In the example above, loss_b starts with weight 0 and linearly ramps up to 1.0 between epoch 10 and epoch 20, then stays at 1.0. At epochs outside the specified range, the boundary values are used (fill_value=(weight[0], weight[-1])).

During forward, the current epoch must be passed to resolve scheduled weights:

total_loss, losses, extra = multi_loss(pred, gt, epoch=self.current_epoch)

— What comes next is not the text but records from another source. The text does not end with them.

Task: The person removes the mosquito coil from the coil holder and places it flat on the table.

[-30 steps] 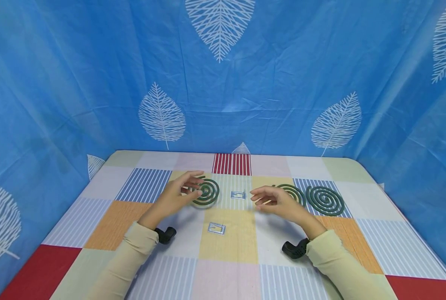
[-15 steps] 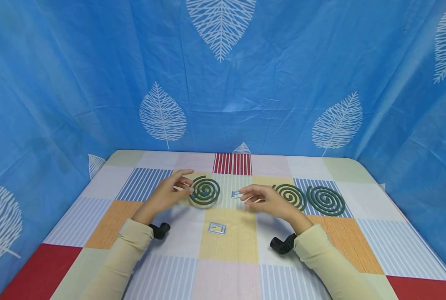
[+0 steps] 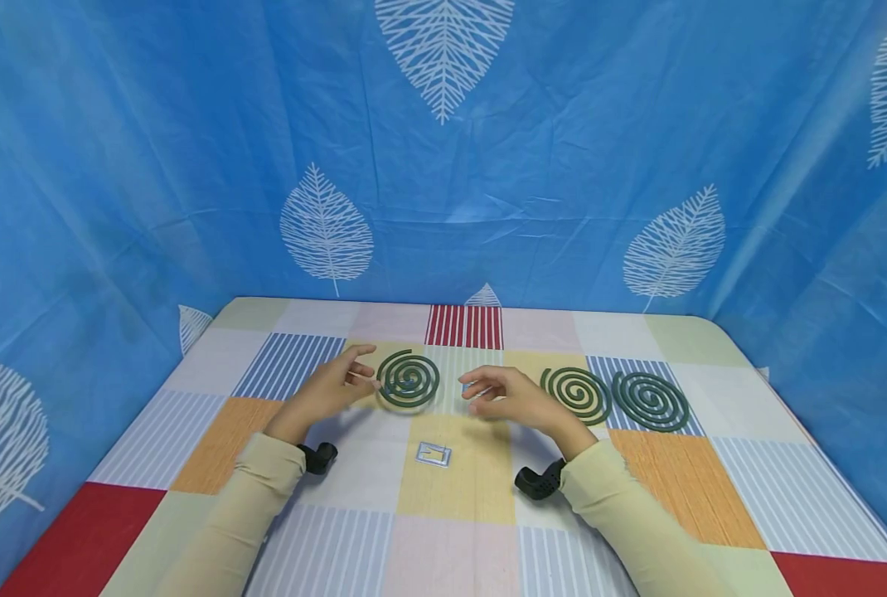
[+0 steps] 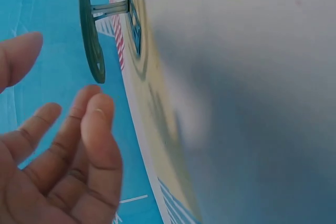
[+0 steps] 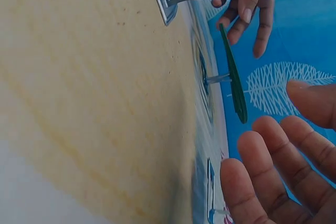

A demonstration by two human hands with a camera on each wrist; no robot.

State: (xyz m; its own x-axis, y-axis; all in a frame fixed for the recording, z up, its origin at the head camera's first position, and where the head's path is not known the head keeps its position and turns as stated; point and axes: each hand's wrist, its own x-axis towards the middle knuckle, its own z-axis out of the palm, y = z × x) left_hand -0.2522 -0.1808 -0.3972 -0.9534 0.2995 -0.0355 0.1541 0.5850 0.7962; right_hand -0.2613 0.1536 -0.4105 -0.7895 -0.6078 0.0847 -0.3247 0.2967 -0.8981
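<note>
A green mosquito coil [image 3: 408, 380] sits level on a metal coil stand [image 4: 110, 8], raised off the cloth. My left hand [image 3: 327, 390] is just left of that coil, fingers loosely bent and holding nothing; in the left wrist view its fingertips are apart from the coil's edge. My right hand [image 3: 514, 394] hovers over the table with relaxed fingers and nothing in them. It mostly hides another coil stand [image 3: 467, 386] in the head view. A third coil stand [image 3: 433, 453], with its tongue bent up, lies nearer the front, between the hands.
Two more mosquito coils lie to the right of my right hand, a left one [image 3: 578, 396] and a right one [image 3: 651, 402]. A patchwork cloth [image 3: 451, 547] covers the table. Blue leaf-print curtains [image 3: 518, 182] enclose the back and sides.
My left hand has drawn left, away from the raised coil its fingers overlapped in view. The right hand has moved left, covering the far stand. Coils and stands have stayed put.
</note>
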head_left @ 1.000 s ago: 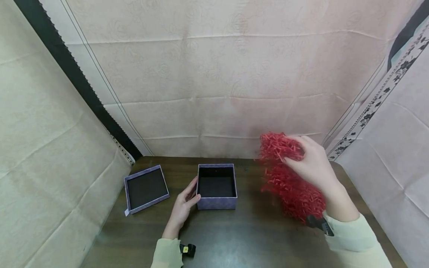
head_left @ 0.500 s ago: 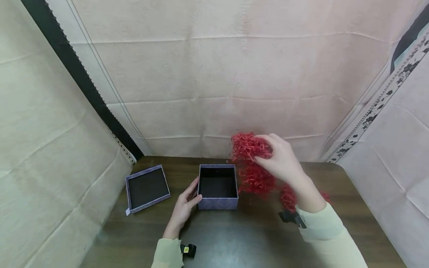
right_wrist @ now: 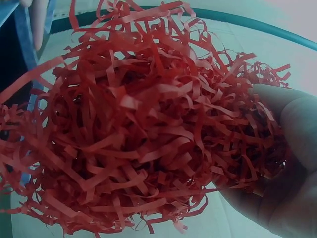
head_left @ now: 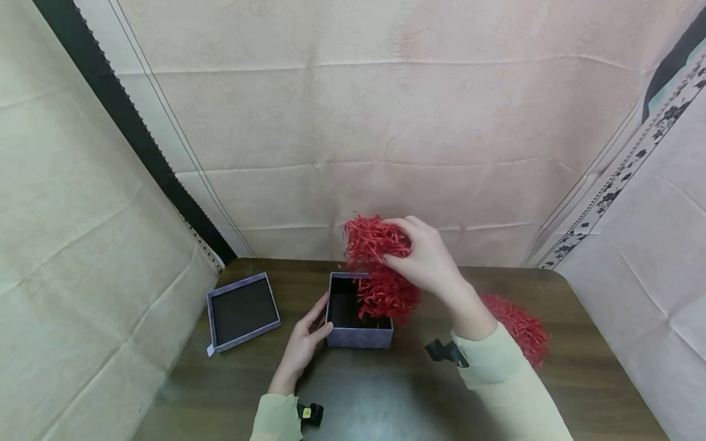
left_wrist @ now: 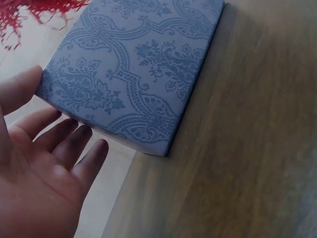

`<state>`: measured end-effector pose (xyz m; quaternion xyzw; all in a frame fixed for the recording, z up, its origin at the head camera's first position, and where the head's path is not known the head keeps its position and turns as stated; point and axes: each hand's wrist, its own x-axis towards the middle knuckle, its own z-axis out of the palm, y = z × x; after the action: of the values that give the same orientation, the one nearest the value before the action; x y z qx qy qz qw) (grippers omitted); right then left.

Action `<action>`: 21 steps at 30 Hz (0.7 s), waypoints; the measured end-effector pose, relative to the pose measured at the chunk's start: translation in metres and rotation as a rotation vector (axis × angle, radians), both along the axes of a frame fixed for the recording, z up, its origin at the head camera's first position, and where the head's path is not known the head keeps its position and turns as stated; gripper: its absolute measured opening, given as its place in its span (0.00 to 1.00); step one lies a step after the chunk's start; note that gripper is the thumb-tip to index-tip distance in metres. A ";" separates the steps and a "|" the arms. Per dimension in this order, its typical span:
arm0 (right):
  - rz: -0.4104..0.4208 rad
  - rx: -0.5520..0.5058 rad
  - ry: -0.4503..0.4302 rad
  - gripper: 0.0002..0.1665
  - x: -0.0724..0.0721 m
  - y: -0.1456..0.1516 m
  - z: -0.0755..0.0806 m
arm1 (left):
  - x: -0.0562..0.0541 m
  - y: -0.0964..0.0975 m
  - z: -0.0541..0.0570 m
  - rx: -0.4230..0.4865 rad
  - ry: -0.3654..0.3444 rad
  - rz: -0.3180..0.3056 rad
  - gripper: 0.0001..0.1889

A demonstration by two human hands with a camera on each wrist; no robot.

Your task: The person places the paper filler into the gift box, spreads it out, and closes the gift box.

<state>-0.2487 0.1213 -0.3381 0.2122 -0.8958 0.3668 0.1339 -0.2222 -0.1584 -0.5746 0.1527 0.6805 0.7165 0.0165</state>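
Note:
My right hand (head_left: 421, 254) grips a clump of red shredded paper (head_left: 375, 242), its thumb and fingers on the clump's right side. The clump hangs down over the right part of an open lavender box (head_left: 358, 337) and hides much of its dark inside. In the right wrist view the tangled strips (right_wrist: 133, 124) fill the middle, with the box edge at the left. My left hand (head_left: 300, 346) rests against the box's left side, thumb at the near left corner. The left wrist view shows the patterned box wall (left_wrist: 124, 69) and fairly straight fingers touching its edge.
A lavender lid (head_left: 242, 311) lies inside up, slightly turned, left of the box, with a small white tab at its near left corner. More red shredded paper (head_left: 521, 331) is piled at the right, partly behind my right forearm. Pale cloth hangs behind the brown table (head_left: 364, 392).
My right hand has carried the red shredded paper leftward from the right of the table to over the box, leaving a smaller pile behind. The left hand, box and lid have stayed put.

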 end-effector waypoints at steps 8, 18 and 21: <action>0.029 -0.042 0.023 0.33 -0.008 -0.018 -0.003 | 0.002 0.001 0.001 0.001 -0.025 -0.022 0.35; 0.044 -0.080 -0.012 0.31 -0.018 -0.031 -0.021 | 0.002 0.000 -0.001 0.016 -0.021 -0.039 0.35; 0.046 -0.070 -0.025 0.31 -0.021 -0.034 -0.028 | 0.002 0.001 0.000 0.012 -0.024 -0.042 0.35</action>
<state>-0.2695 0.0872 -0.3659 0.2231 -0.8790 0.4036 0.1215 -0.2202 -0.1576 -0.5748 0.1585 0.6727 0.7216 0.0388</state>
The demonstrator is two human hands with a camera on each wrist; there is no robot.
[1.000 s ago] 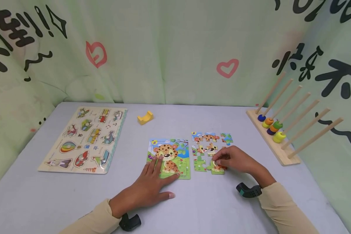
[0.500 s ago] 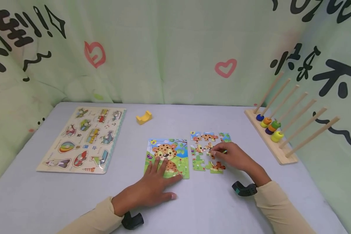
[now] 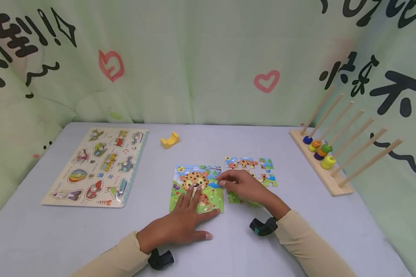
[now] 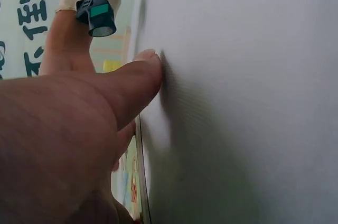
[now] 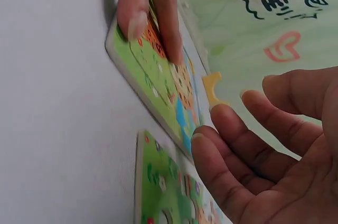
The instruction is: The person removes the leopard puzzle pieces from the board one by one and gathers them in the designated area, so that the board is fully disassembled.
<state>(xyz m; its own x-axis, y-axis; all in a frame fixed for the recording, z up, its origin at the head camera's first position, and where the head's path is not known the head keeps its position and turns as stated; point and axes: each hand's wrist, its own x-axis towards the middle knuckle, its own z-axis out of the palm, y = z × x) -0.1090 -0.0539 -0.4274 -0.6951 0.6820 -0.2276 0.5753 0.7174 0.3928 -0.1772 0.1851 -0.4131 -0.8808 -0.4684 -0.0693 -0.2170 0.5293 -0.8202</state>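
Observation:
My left hand [image 3: 183, 223] rests with spread fingers on a leopard picture board [image 3: 213, 198]. Its thumb [image 4: 142, 71] lies out on the table in the left wrist view. My right hand [image 3: 244, 186] is at the board's right edge, thumb and forefinger close together. In the right wrist view the fingers of my right hand [image 5: 259, 155] are curled and no piece shows between them; whether they pinch anything at the tips is hidden. Below that hand sit spaced leopard jigsaw pieces [image 3: 247, 163], several laid out in rows, some covered by the hand and forearm.
A peg board [image 3: 97, 167] with vehicle and toy pictures lies at the left. A small yellow curved block [image 3: 170, 140] is near the back edge. On the right stands a wooden peg rack [image 3: 320, 165] with coloured beads. Green printed curtain [image 3: 194, 61] hangs behind the table.
My right hand has moved left from the jigsaw pieces to the right edge of the leopard board, uncovering a piece at the right of the middle row. My left hand has barely shifted.

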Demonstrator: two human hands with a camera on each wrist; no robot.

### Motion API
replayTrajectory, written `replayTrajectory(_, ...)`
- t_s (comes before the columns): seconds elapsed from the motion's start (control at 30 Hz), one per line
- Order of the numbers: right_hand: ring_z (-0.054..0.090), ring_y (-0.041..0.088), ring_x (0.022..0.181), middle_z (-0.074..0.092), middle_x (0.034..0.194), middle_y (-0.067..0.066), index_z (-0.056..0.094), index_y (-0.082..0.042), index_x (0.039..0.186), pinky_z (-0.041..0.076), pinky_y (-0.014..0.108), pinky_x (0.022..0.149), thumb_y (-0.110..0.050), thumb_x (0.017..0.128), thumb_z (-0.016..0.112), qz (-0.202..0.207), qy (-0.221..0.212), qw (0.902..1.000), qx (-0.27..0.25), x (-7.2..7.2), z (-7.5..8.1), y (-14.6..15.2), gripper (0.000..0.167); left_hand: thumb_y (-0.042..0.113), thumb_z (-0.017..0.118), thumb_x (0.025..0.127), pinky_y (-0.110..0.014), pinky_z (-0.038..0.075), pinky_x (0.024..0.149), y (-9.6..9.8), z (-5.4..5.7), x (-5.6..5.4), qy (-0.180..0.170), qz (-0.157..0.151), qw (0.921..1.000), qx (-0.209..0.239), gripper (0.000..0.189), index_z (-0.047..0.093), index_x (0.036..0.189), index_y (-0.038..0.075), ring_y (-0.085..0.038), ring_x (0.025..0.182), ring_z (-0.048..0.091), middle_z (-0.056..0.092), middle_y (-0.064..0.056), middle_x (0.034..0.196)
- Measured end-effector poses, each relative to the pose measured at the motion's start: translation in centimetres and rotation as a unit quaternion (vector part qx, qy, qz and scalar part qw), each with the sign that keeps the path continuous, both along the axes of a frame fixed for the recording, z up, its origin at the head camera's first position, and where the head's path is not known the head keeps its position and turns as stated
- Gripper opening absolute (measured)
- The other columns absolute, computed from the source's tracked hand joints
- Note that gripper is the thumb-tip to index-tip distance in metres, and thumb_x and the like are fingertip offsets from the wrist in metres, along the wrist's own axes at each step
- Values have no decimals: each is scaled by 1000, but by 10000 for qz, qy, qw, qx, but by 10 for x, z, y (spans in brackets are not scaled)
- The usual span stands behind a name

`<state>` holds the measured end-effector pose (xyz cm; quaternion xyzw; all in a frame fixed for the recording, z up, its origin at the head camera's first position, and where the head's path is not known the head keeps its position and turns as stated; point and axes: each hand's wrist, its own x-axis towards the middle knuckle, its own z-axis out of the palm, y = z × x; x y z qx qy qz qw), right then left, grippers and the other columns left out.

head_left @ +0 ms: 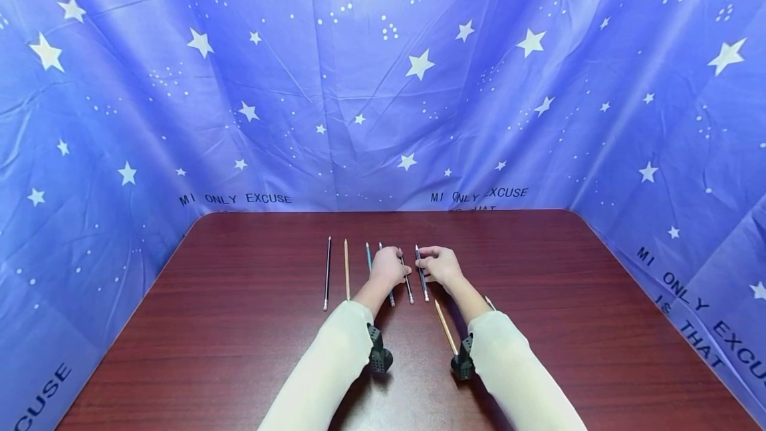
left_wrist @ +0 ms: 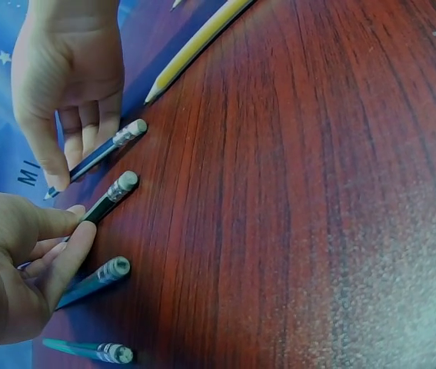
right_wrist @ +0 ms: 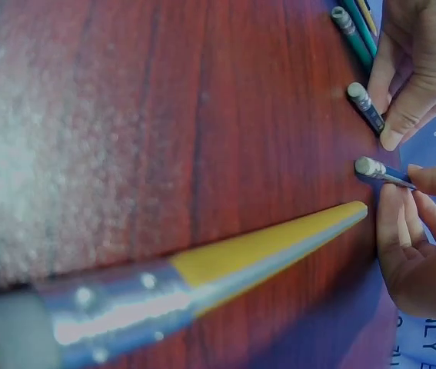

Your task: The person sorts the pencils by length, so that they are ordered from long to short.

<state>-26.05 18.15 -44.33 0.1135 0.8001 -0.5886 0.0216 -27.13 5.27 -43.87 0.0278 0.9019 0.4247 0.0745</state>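
Note:
My left hand [head_left: 387,267] pinches a dark pencil [left_wrist: 108,201] between thumb and fingers, its white eraser end toward me. Just to the right, my right hand [head_left: 443,266] holds a dark blue pencil [head_left: 423,286] between thumb and fingertips. Both pencils lie nearly parallel, tips toward the back of the table. Close on the left hand's other side are a blue-green pencil [left_wrist: 94,281] and a green one [left_wrist: 87,350], partly covered by the hand in the head view. A yellow pencil [right_wrist: 271,244] lies under the right forearm, nearer to me.
Farther left on the dark red wooden table [head_left: 239,324] lie a black pencil [head_left: 327,273] and a natural-coloured pencil [head_left: 346,268]. Another pencil tip [head_left: 489,302] shows beside the right sleeve. A blue star-printed curtain [head_left: 359,85] hangs around the table's back and sides.

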Motion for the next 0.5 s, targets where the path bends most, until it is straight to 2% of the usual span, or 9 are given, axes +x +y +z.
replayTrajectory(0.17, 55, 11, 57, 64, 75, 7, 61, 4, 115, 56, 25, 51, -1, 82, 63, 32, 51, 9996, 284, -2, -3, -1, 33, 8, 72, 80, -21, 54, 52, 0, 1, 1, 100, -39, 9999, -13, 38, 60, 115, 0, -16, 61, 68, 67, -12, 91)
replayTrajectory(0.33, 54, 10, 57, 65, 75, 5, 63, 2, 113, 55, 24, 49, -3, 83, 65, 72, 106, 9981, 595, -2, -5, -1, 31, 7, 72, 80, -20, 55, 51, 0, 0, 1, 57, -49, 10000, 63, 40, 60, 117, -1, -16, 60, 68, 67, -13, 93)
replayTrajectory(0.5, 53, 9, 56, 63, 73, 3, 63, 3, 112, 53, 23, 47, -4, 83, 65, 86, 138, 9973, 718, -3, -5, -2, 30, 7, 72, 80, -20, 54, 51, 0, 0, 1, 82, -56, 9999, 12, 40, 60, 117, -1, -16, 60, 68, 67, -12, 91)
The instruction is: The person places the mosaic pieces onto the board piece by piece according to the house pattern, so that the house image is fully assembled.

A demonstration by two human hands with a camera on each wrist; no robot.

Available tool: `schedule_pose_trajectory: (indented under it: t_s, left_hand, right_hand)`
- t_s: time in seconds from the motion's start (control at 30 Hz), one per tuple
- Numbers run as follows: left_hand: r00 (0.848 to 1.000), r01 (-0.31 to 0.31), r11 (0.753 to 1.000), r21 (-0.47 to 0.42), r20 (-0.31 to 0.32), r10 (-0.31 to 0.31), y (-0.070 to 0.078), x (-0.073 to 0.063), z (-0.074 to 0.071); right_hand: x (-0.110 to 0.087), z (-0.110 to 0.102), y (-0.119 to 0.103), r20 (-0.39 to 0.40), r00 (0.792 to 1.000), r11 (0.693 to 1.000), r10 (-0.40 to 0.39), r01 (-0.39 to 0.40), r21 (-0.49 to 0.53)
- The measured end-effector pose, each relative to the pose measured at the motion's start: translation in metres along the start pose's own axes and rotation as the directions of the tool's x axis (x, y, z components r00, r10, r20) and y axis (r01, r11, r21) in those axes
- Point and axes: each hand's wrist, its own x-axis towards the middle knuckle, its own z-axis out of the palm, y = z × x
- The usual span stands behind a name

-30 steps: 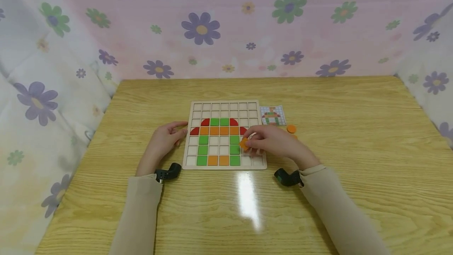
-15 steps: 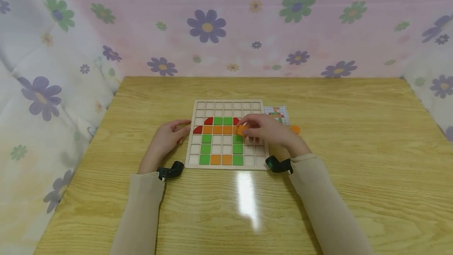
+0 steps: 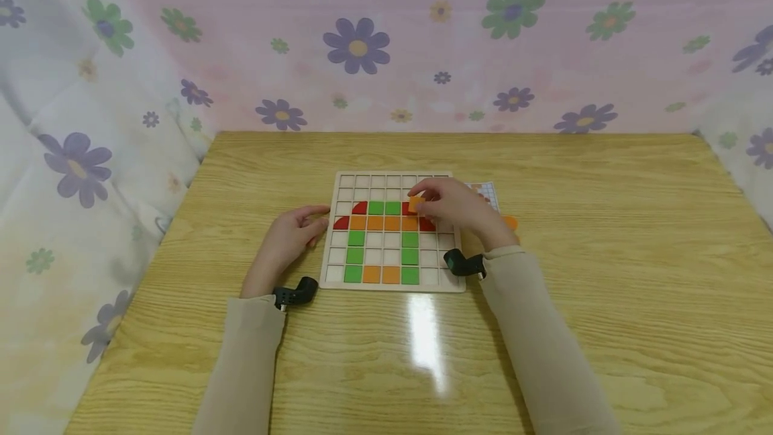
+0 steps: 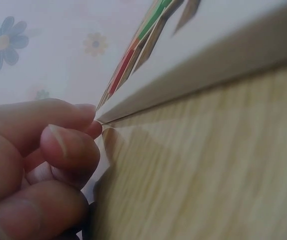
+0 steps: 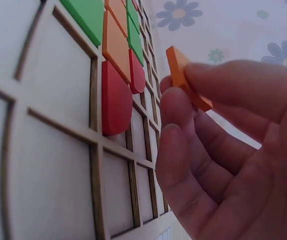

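Observation:
My right hand pinches an orange square tile between thumb and fingers. In the head view the tile overlaps the red quarter-round piece at the upper right of the pattern; the right wrist view shows it raised off the wooden grid board. Green square tiles, orange ones and red rounded pieces fill some of the board's cells. My left hand lies at the board's left side, its fingertips right at the edge, with the fingers loosely bent.
A small printed pattern card lies at the board's right, partly behind my right hand. Beside it, an orange piece shows past my wrist. A flowered cloth hangs behind the wooden table.
My right hand has moved the orange tile away from me, from beside the lower green column to the pattern's upper right. The left hand stays at the board's edge; the view shifts slightly.

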Motion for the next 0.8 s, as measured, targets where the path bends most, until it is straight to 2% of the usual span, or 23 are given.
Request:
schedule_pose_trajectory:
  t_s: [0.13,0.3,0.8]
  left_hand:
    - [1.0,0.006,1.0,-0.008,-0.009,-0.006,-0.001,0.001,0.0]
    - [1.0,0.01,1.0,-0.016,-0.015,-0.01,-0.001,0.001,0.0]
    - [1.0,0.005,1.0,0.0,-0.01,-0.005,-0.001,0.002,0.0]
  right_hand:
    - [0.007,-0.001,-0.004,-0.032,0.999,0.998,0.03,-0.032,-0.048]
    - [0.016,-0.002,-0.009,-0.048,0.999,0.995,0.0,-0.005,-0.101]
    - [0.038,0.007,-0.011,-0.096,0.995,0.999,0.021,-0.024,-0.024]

YAML Configuration Example

loss_params:
compound_loss:
normalize_losses: true
normalization_params:
max_samples: 1000
loss_list:
- _target_: pytorch_segmentation_models_trainer.custom_losses.base_loss.SegLoss
name: seg
gt_channel_selector: 0
bce_coef: 0.5
dice_coef: 0.5
weight: 1.0

- _target_: pytorch_segmentation_models_trainer.custom_losses.base_loss.CrossfieldAlignLoss
name: crossfield_align
weight:
- 0.0
- 0.0
- 1.0
- 1.0

epoch_thresholds: [0, 5, 10, 50]

Distributed Normalization

Each Loss instance carries a norm parameter that tracks a running average of the loss magnitude. Before contributing to the weighted sum, the raw loss value is divided by norm. This keeps all loss components at roughly the same scale regardless of their natural magnitudes.

Methods

MethodDescription
Loss.update_norm(pred_batch, gt_batch, nums)Compute the raw loss for a batch and update the running average in norm_meter; updates norm in place
Loss.reset_norm()Reset norm_meter and set norm to 1.0; called before re-computing normalization
Loss.sync(world_size)All-reduce norm across all GPUs via torch.distributed.all_reduce, then divide by world_size; safe no-op if distribution is unavailable

MultiLoss delegates these methods to all its member losses:

# At the start of training (ComputeWeightNormLossesCallback does this automatically):
multi_loss.reset_norm()
for batch in dataloader:
pred = model(batch["image"])
multi_loss.update_norm(pred, batch, batch["image"].shape[0])

# After computing norms on GPU 0, sync across all ranks:
multi_loss.sync(world_size=trainer.world_size)

The ComputeWeightNormLossesCallback and FrameFieldComputeWeightNormLossesCallback automate this workflow at the start of training. See the Callbacks API reference for details.